In a change of strategy, the organization has shifted to promote universal health care for Michigan citizens by either governmental and/or private insurance to achieve that goal. Seeing the legislative process in Michigan bogged down in budget crises and sectarian strife between Republicans and Democrats, MichUHCAN wants to compel, by mandate, that the state legislature pass a Michigan Universal Health Care Bill. The mandate would be an amendment to the State Constitution, and would read as follows:

The State Legislature shall pass laws to make sure that every Michigan resident has affordable and comprehensible health insurance coverage through a fair and cost-effective financing system. The Legislature is required to pass a plan that, through public or private measures, controls health care costs and provides for medically necessary preventive, primary, acute and chronic health care needs.

Obstacles to universal coverage include:

-those who feel the process clashes with individual choice and responsibility

-those who are satisfied with the policies they now have

-those with Medicare who believe that change may somehow disrupt their benefits.

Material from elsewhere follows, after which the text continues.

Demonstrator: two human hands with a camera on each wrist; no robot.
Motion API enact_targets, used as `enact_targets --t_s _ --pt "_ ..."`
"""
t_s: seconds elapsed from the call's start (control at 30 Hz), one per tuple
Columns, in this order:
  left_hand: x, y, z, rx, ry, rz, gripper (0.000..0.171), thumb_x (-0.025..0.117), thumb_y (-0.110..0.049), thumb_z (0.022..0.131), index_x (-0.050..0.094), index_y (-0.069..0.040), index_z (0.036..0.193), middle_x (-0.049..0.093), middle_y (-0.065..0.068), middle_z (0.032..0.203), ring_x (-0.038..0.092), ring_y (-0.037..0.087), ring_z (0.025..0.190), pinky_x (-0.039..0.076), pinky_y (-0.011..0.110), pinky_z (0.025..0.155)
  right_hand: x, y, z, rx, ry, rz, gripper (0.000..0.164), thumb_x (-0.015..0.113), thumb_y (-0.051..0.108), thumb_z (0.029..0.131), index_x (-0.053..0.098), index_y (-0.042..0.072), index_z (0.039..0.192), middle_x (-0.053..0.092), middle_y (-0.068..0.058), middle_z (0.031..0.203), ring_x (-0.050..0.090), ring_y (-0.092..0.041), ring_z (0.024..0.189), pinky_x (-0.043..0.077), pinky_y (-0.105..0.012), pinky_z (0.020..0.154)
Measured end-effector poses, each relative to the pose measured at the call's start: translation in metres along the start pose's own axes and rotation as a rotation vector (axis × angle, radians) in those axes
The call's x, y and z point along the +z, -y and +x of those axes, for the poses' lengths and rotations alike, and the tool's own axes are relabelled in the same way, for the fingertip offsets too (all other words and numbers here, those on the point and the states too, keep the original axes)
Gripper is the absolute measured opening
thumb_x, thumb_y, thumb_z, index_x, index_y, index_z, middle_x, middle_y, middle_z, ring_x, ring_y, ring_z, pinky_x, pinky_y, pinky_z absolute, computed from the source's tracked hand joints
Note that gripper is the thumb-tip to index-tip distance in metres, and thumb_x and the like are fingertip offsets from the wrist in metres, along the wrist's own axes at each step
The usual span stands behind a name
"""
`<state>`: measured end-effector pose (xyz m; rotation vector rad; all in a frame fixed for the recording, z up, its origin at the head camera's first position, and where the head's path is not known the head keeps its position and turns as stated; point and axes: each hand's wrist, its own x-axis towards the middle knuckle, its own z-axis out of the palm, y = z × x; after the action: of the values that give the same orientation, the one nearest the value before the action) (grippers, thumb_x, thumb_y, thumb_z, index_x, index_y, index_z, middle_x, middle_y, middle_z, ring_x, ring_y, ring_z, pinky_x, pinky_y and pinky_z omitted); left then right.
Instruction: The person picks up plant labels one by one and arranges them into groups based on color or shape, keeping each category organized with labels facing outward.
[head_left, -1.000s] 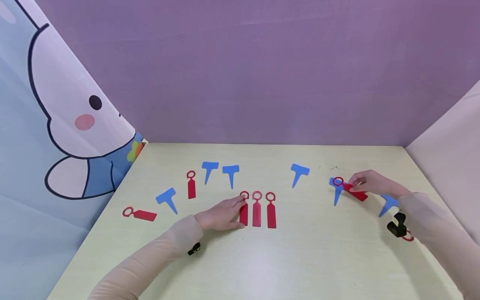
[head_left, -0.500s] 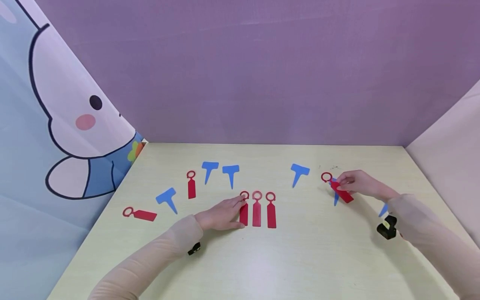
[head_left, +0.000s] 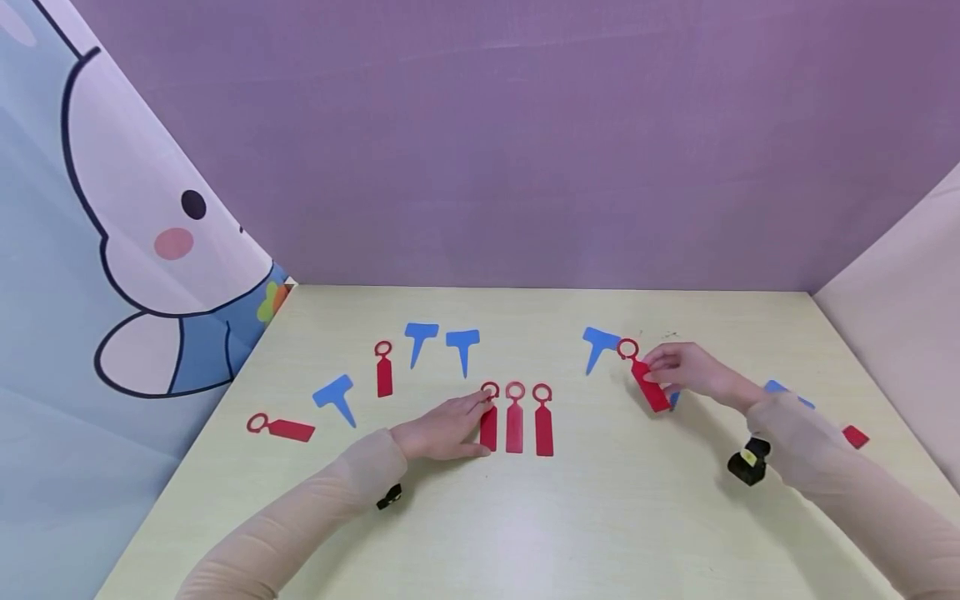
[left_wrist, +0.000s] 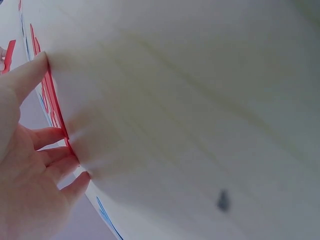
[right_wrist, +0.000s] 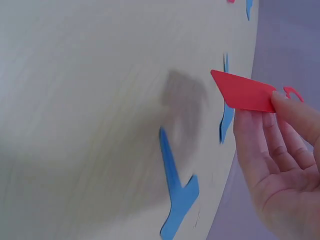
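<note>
My right hand (head_left: pixel 686 367) pinches a red plant tag (head_left: pixel 648 387) with a ring at one end, between thumb and fingers. In the right wrist view the tag (right_wrist: pixel 245 92) is raised off the table, its shadow falling beside a blue T-shaped plant label (right_wrist: pixel 177 200). My left hand (head_left: pixel 447 428) rests on the table with fingers and thumb touching the leftmost red tag (head_left: pixel 488 429) of a row. Two more red tags stand right of it, a middle one (head_left: pixel 513 429) and a right one (head_left: pixel 543 429), all rings pointing away.
Blue T-shaped labels lie around: one (head_left: pixel 334 398) at left, two farther back (head_left: pixel 462 350), one (head_left: pixel 598 346) near the held tag. Loose red tags lie at left (head_left: pixel 291 430) and back left (head_left: pixel 384 377). Another red tag (head_left: pixel 856 437) shows partly behind my right sleeve. A purple wall (head_left: pixel 525 167) stands behind.
My right hand has moved left with the red tag, past one blue label toward another, and the tag has turned more upright in view. My left hand has stayed in place.
</note>
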<state>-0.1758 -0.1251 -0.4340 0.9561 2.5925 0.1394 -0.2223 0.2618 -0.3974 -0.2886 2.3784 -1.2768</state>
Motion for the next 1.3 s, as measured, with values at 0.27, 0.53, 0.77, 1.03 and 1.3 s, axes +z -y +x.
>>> enact_targets --t_s 0.27,0.53,0.77,1.03,1.3 --pt "-0.002 -0.001 0.000 -0.003 0.009 0.009 0.077 0.054 -0.048 0.083 0.022 -0.007 0.140 0.018 0.008 0.146 0.016 0.021 0.133 0.022 0.034 0.106 0.019 0.009 0.004 0.019 -0.013 0.141 0.036 0.058 0.006 0.084 0.045 -0.013 0.112 0.059 -0.012 0.090 0.061 -0.018 0.076 0.052 -0.041 0.072" --pt "-0.001 -0.001 0.001 0.002 0.002 0.009 0.077 0.054 -0.048 0.082 0.023 -0.007 0.140 0.018 0.008 0.146 0.016 0.021 0.133 0.023 0.034 0.106 0.038 0.015 0.004 0.052 0.002 0.239 0.038 0.059 0.013 0.084 0.046 -0.010 0.111 0.060 -0.007 0.090 0.062 -0.018 0.078 0.051 -0.039 0.074" --pt "-0.001 0.000 0.001 0.000 0.007 0.011 0.077 0.054 -0.047 0.082 0.023 -0.007 0.140 0.018 0.008 0.146 0.015 0.021 0.133 0.022 0.034 0.106 0.053 0.018 0.005 0.062 0.010 0.342 0.037 0.058 0.011 0.085 0.045 -0.011 0.112 0.061 -0.005 0.089 0.062 -0.019 0.079 0.050 -0.042 0.076" --pt "0.000 0.000 0.001 -0.004 0.008 0.017 0.077 0.053 -0.048 0.083 0.022 -0.006 0.140 0.018 0.008 0.146 0.016 0.021 0.133 0.021 0.034 0.107 0.070 0.019 0.006 0.096 0.037 0.403 0.033 0.055 0.010 0.086 0.048 -0.011 0.111 0.064 -0.005 0.089 0.063 -0.020 0.078 0.051 -0.040 0.076" --pt "0.000 0.001 0.002 0.003 0.003 0.020 0.077 0.053 -0.048 0.083 0.023 -0.006 0.140 0.018 0.009 0.146 0.015 0.021 0.133 0.021 0.034 0.107 0.084 0.021 0.007 0.115 0.024 0.417 0.034 0.055 0.007 0.086 0.046 -0.014 0.111 0.063 -0.005 0.085 0.063 -0.021 0.076 0.051 -0.040 0.074"
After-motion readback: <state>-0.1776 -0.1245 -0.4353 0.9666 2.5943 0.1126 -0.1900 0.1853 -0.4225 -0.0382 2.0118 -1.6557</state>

Furthermore, taxpayers have the right to worry about how much paying for universal care will cost them, a concern felt even more by the medical community who sees the threat of special taxes imposed on them to pay for universal health care.

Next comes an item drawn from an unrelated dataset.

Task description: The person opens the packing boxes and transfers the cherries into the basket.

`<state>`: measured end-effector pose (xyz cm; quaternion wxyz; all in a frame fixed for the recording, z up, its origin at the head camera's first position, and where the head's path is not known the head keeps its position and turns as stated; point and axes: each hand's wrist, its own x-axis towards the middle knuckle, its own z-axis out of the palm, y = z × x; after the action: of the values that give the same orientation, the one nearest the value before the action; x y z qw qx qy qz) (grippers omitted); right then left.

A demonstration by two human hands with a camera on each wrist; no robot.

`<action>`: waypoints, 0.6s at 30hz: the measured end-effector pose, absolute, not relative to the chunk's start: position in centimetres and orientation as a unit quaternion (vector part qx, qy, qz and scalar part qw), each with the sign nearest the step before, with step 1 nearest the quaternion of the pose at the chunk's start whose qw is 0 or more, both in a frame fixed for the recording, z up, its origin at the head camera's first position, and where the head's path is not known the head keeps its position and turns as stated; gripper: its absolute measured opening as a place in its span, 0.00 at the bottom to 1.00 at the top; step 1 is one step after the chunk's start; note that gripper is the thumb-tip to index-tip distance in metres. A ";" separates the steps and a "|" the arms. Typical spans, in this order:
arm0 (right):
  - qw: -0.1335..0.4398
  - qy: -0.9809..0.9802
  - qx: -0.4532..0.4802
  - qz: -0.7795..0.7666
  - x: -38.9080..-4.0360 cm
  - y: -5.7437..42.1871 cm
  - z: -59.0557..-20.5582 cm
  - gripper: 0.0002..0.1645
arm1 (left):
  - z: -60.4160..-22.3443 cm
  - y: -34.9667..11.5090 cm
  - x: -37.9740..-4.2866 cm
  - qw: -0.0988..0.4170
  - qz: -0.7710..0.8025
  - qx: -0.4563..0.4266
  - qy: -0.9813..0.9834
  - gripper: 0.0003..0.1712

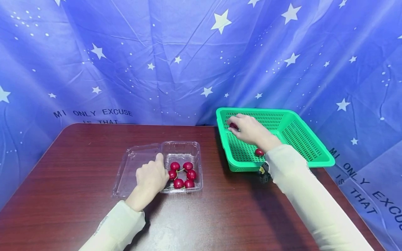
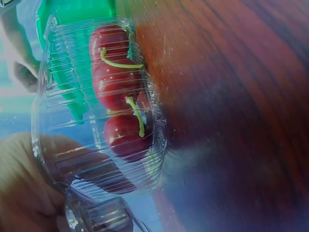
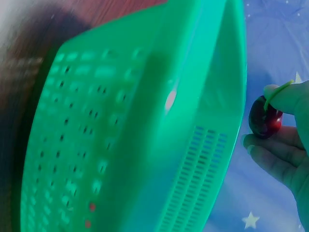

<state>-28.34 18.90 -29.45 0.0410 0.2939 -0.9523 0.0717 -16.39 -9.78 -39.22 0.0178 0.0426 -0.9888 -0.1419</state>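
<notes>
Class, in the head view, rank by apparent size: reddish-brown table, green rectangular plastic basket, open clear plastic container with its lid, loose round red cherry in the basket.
1. Table
2. Green basket, partly covered
3. Clear container, lid included
4. Loose cherry

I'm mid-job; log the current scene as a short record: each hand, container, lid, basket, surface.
Left hand: holds the clear container at its lid-side wall
Right hand: pinches a stemmed cherry at the green basket; exact height unclear
Container contents: six red cherries visible
Lid: open, left of the container
Basket contents: one loose cherry visible; the right arm hides part
Surface: reddish-brown table
</notes>
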 end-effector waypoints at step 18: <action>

Reconciling these forces to accept universal health care in Michigan will take time just as Medicare took time. Fiat by constitutional amendment will fail as it cannot hurry the political process any faster than psychological currents permit.

The wording of the MichUHCAN amendment will cause only further delay. The phrasing in the amendment is sufficiently vague to make possible an interpretation that our current mix of governmental and private insurance already meets the requirements of the proposed amendment.

Concepts of fairness and medically necessary care are contentious issues with no clear-cut guidelines. It will be inevitable that opponents will take any universal health care bill, if passed, to the Supreme Court in challenge of that bill’s constitutionality.

I am a dues-paying member of MichUHCAN but I cannot support the idea of forcing universal care on a skeptical public through the ploy of a state constitutional amendment.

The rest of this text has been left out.